METHOD FOR DATA IMPUTATION AND CLASSIFICATION AND SYSTEM FOR DATA IMPUTATION AND CLASSIFICATION
20200193220 ยท 2020-06-18
Inventors
Cpc classification
G06F17/18
PHYSICS
International classification
Abstract
A method and a system for data imputation and classification are provided. The system includes a database, a historical sample imputation module and a current sample imputation and classification module. In the method, at first, an imputation calculation is performed on each of classified historical sample groups to obtain a basis matrix and a missing value corresponding to each of the classified historical sample groups. Thereafter, a sample classification stage is performed. In the sample classification stage, an IPP (Iterative Projection Pursuit) algorithm and an equation of nonlinear inequality constraints to calculate weighting vectors corresponding to a current sample. Thereafter, plural candidate samples corresponding to different classes are calculated in accordance with the basis matrix and the weighting vectors, and the sample class of the current sample and a prediction value for a missing value of the current sample are determined accordingly.
Claims
1. A method for data imputation and classification, the method comprising: performing a historical sample processing stage, wherein the historical sample processing stage comprises: providing a plurality of historical samples; classifying the historical samples into a plurality of classes to obtain a plurality of classified historical sample groups, wherein the classified historical sample groups correspond to the classes in a one-to-one manner, and each of the classified historical sample groups comprises a plurality of known historical values and at least one historical missing value; replacing the historical missing value with zero; and performing an imputation calculating step on each of the classified historical sample groups, wherein the imputation calculating step comprises: calculating a base matrix and a weight matrix which are corresponded by each of the classified historical sample groups; calculating a predicted value of the at least one historical missing value of each of the classified historical sample groups in accordance with the base matrix and the weight matrix to which each of the classified historical sample groups corresponds; and performing a sample classification stage to classify a current sample into one of the classes, wherein the current sample comprises a plurality of known values and at least one missing value, and the sample classification stage comprises: calculating a plurality of weight vectors corresponded by the current sample by using an iterative projection pursuit (IPP) algorithm and a nonlinear inequality constraint, wherein the weight vectors correspond to the classes in a one-to-one manner, each of the weight vectors is limited by a weight parameter, and the weight parameter is calculated in accordance with the nonlinear inequality constraint; performing a candidate sample calculating step to calculate a plurality of candidate samples corresponding to the classes in accordance with the base matrix and the weight vector corresponding to the same class, wherein the candidate samples correspond to the classes in a one-to-one manner; calculating a difference between the current sample and each of the candidate samples to obtain a plurality of candidate sample differences; and determining a predicted value of the at least one missing value of the current sample and a class corresponded by the current sample in accordance with the candidate sample differences.

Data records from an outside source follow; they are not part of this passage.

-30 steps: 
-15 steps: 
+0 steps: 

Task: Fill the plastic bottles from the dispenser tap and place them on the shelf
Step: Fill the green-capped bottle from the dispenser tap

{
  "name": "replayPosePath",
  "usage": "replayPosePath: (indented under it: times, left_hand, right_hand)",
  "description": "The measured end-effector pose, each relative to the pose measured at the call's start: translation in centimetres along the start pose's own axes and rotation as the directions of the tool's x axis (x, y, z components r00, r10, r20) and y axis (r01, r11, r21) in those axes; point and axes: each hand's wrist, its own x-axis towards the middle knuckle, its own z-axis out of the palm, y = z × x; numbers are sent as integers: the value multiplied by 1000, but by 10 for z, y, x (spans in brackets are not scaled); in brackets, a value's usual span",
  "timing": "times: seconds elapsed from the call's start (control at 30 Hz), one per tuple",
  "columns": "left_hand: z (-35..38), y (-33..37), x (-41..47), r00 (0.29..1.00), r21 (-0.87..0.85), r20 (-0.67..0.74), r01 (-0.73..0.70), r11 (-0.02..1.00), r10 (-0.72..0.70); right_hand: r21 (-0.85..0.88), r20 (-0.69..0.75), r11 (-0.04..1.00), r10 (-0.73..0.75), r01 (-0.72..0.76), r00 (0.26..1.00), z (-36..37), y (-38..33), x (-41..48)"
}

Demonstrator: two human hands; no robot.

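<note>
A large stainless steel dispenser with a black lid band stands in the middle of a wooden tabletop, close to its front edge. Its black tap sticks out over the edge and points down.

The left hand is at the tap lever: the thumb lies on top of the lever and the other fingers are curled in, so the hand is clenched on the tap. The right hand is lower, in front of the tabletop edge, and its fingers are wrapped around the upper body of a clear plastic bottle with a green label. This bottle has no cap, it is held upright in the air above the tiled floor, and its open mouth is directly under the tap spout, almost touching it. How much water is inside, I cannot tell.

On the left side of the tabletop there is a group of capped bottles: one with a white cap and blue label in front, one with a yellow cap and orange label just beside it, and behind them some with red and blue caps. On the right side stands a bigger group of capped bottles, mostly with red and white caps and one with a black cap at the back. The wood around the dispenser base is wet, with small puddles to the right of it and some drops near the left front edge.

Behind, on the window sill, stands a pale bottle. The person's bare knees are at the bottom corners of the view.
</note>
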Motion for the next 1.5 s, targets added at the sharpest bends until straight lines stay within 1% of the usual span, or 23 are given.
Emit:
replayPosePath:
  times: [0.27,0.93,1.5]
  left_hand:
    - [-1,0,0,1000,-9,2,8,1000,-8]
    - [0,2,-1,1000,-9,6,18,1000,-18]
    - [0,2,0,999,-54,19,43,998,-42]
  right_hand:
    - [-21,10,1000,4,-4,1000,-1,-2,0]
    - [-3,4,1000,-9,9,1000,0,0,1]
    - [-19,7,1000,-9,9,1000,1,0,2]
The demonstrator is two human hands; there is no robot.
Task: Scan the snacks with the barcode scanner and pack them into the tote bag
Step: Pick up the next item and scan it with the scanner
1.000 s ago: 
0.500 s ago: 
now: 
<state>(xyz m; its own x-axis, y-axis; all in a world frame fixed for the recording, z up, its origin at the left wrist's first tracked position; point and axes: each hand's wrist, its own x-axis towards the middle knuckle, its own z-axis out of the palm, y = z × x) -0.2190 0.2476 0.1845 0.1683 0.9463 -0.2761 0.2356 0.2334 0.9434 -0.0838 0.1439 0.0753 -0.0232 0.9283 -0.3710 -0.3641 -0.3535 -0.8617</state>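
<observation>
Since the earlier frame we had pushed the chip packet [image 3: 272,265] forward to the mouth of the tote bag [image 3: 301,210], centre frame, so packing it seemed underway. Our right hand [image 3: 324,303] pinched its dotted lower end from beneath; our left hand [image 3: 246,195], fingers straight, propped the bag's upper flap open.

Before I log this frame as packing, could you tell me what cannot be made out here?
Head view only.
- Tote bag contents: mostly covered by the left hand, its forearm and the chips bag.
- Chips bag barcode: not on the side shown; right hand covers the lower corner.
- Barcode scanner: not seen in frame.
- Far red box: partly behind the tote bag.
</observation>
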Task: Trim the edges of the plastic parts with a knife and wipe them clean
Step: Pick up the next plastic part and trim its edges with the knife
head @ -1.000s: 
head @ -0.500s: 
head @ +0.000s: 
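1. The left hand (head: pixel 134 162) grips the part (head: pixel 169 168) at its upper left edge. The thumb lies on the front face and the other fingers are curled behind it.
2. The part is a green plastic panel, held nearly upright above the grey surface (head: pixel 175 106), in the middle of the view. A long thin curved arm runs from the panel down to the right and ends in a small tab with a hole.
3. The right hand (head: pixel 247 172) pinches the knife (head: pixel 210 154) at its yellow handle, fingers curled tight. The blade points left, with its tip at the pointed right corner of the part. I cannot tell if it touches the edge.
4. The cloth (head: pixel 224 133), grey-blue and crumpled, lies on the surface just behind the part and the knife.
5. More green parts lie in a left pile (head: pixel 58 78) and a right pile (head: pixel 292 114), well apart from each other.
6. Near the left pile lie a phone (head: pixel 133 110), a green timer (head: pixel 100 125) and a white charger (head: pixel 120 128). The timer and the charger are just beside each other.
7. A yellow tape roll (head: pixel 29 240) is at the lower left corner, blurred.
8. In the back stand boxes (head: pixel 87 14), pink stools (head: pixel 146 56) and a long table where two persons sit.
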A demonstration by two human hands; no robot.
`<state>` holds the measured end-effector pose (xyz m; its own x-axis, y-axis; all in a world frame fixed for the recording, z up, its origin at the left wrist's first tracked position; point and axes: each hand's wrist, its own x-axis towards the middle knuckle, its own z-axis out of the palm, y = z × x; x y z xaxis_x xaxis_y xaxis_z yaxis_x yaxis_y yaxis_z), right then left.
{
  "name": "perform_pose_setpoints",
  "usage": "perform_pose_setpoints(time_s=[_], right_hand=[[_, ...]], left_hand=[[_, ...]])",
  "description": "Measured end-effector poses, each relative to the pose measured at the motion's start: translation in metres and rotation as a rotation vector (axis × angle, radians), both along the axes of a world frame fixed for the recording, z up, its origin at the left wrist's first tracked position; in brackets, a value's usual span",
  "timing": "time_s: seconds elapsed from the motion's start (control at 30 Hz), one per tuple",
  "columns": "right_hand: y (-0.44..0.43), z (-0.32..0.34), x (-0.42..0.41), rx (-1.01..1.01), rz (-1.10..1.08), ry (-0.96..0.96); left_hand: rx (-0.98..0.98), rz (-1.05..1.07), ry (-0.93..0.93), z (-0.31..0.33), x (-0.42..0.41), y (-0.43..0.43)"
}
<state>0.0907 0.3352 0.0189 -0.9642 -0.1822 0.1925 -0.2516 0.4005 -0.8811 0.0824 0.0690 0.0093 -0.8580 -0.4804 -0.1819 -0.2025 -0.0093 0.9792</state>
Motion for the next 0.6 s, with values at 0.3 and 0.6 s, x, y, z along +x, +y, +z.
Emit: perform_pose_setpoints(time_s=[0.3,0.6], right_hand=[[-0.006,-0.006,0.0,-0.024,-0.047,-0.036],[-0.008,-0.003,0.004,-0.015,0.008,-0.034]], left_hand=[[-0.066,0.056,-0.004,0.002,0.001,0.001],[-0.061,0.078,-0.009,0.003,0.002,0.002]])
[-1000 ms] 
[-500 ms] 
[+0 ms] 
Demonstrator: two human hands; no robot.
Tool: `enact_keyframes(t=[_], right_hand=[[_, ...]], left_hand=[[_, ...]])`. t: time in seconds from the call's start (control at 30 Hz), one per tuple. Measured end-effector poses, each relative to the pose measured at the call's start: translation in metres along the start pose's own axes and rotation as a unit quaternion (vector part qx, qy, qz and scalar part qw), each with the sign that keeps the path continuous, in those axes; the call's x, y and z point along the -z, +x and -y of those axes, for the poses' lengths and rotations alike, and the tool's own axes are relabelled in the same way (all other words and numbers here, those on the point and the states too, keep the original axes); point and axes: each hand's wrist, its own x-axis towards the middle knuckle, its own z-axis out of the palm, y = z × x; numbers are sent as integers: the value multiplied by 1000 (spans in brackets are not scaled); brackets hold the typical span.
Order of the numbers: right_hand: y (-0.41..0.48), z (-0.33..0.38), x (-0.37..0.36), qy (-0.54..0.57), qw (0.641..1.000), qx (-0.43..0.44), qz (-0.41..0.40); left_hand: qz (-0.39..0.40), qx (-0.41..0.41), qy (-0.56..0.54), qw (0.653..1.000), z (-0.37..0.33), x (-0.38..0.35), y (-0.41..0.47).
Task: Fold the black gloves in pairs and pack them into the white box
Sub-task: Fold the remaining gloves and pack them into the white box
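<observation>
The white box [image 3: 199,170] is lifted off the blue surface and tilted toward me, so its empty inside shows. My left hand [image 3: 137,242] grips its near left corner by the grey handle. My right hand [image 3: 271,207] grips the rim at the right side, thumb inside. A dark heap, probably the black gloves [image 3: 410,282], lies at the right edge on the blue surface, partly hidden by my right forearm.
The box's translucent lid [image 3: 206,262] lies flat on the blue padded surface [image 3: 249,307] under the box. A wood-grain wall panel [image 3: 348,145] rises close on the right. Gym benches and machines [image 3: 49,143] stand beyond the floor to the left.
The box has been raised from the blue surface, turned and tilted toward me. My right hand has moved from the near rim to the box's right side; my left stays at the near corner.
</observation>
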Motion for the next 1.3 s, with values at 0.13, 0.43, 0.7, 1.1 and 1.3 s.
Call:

2. The method for data imputation and classification of claim 1, wherein the nonlinear inequality constraint is a quadratic inequality constraint.
3. The method for data imputation and classification of claim 1, wherein the step for calculating the base matrix and the weight matrix which are corresponded by each of the classified historical sample groups is performed by using an alternating least squares (ALS) algorithm and class-dependent data imputation.
4. The method for data imputation and classification of claim 3, wherein the ALS algorithm is a ridge alternating least squares (RALS) algorithm.
5. The method for data imputation and classification of claim 1, wherein the candidate sample calculating step involves multiplying the base matrix by the weight vector to obtain each of the candidate samples.
6. A system for data imputation and classification comprising: a database, configured to store a plurality of classified historical sample groups, wherein the classified historical sample groups correspond to a plurality of classes in a one-to-one manner, and each of the classified historical sample groups comprises a plurality of known historical values and at least one historical missing value; an imputation calculating module for the historical samples, configured to: replace the historical missing value with zero; calculate a base matrix and a weight matrix which are corresponded by each of the classified historical sample groups; and calculate a predicted value of the at least one historical missing value of each of the classified historical sample groups in accordance with the base matrix and the weight matrix which are corresponded by each of the classified historical sample groups; and an imputation and classification module for a current sample, configured to receive the current sample provided from an external device, and configured to: calculate a plurality of weight vectors corresponded by the current sample by using an iterative projection pursuit (IPP) algorithm and a nonlinear inequality constraint, wherein the weight vectors correspond to the classes in a one-to-one manner, each of the weight vectors is limited by a weight parameter, and the weight parameter is calculated in accordance with the nonlinear inequality constraint; perform a candidate sample calculating step to calculate a plurality of candidate samples corresponding to the classes in accordance with the base matrix and the weight vector corresponding to the same class, wherein the candidate samples correspond to the classes in a one-to-one manner; calculate a difference between the current sample and each of the candidate samples to obtain a plurality of candidate sample differences; and determine a predicted value of the at least one missing value of the current sample and a class corresponded by the current sample in accordance with the candidate sample differences.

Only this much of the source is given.